Société

Les boomers, dernière génération Harley-Davidson?

Alors que les moyens des millénariaux augmentent, les marques vieillissantes veulent convertir ce nouveau pouvoir d’achat en vouloir d’achat.

(Photo: iStockphoto)

Les générations se suivent et ne se ressemblent pas toujours. Et il n’y a pas que les préférences vestimentaires (et capillaires) qui changent. Les goûts et le comportement d’achat évoluent souvent en parallèle des changements sociaux, culturels, et de l’arrivée de nouvelles technologies. Des biens courants disparaissent, sombrent dans l’oubli… ou encore reviennent en force en tablant sur la nostalgie. « Qui veut acheter ma collection de CD ? Je veux m’acheter un tourne-disque et me remettre aux vinyles ! »

Pour une marque comme Harley-Davidson, c’est la quadrature du cercle. En 2014, près de la moitié des motocyclistes avaient plus de 50 ans. Les ventes ont amorcé un net recul aux États-Unis, où une moto sur deux arbore la célèbre marque américaine. Les jeunes possèdent moins souvent un permis de conduire et sont moins attachés à la possession de véhicules.

Si une rutilante Ford Pinto 1974 assurait liberté et quelques rendez-vous galants aux ados d’hier, aujourd’hui, le téléphone intelligent et une bonne gestion de ses médias sociaux ont pris le relais. Résultat : les jeunes conduisent et dépensent proportionnellement moins en transport que leurs parents le faisaient. Première mauvaise nouvelle pour un fabricant comme Harley-Davidson.

La génération du millénaire a retardé bien des dépenses majeures en raison de ses revenus et de ses dettes d’études. À l’heure où on commence à observer un rattrapage salarial, ces jeunes adultes sont pressés d’amorcer leur famille et se concentreront sur des dépenses plus raisonnables. Avec l’augmentation du coût des permis de moto et la gourmandise des assureurs, bien des membres de cette nouvelle classe moyenne passeront leur tour pour la Harley. Re-mauvaise nouvelle.

Dans ce contexte, comment Harley-Davidson peut-elle retrouver son cool, alors que la marque symbolise encore le boomer libre qui circule, cheveux grisonnants au vent, en écoutant « Born to Be Wild-i-i-ild » ?

Refusant de lever le pied de l’accélérateur, le constructeur de Milwaukee s’inspire des marques automobiles devenues trop pépères. Pour dépoussiérer son image, il multiplie les tentatives de séduction. Il propose des modèles sport plus abordables, il s’associe aux X Games (compétition de sports extrêmes), au championnat d’arts martiaux mixtes Ultimate Fighting Championship, et il positionne ses produits dans les films de superhéros, comme Captain America et The Avengers. Il forme même la relève avec sa Harley-Davidson Riding Academy. Autant d’actions pour rajeunir sa marque et communiquer son héritage rebelle à une nouvelle génération.

Le rajeunissement de la clientèle est un processus qui peut prendre des années. C’est pourquoi plusieurs marques de moto gagnent du temps en épousant, lentement mais sûrement, des pans de marché souvent sous-exploités par les autres constructeurs. Première cible : les femmes. Les photos de conductrices se multiplient sur les sites Web et dans les publicités. Et Harley a eu le bon réflexe de ne pas tout peindre en rose. La Fédération motocycliste du Québec attribue d’ailleurs la croissance du nombre de motos immatriculées au Québec à l’engouement des conductrices.

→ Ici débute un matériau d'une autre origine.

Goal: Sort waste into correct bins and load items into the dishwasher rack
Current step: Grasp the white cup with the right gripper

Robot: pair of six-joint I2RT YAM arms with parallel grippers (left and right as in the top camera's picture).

Deuxième cible : les Afro-Américains et les Hispaniques, qui sont davantage sollicités. Mais tous ces conducteurs vieilliront aussi et, tôt ou tard, Harley-Davidson connaîtra une pénurie de nouveaux conducteurs si l’entreprise n’arrive pas à séduire les jeunes.

Ce n’est pas la seule marque qui s’interroge au sujet de sa clientèle vieillissante. Beaucoup d’industries sont bousculées, et certaines complètement mises à mal. De grandes marques, souvent les plus dominantes, n’arrivent plus à plaire aux nouveaux consommateurs. Trop imposantes pour que les premiers signaux de révolution ne les inquiètent, elles se réveillent souvent trop tard.

La marque n’est pas la seule solution. À l’instar de la nouvelle gamme plus abordable de Harley-Davidson, les entreprises doivent demeurer à l’affût des courants de fond et adapter leur offre. Alors que Blockbuster a été pulvérisée par les films en ligne, Netflix en a fait un système d’abonnement payant. Le nouveau iPhone a révolutionné notre conception du mobile, tandis que BlackBerry a sous-estimé l’importance du divertissement et a dû vendre ses activités de production.

À l’inverse, Garmin, qui produisait des GPS peu à peu remplacés par les applications de localisation, a su se tourner vers le sport et les montres connectées. Certaines marques avaient même tout en main, mais elles ont raté leur chance : Kodak a inventé l’appareil photo numérique, mais a ignoré son prototype, parce qu’elle craignait la baisse des ventes de ses pellicules photographiques.

Il y a cependant des effets de mode et des évolutions naturelles des préférences. Je plains ceux qui avaient misé tous leurs REER sur l’industrie du lit d’eau ou de l’annuaire téléphonique.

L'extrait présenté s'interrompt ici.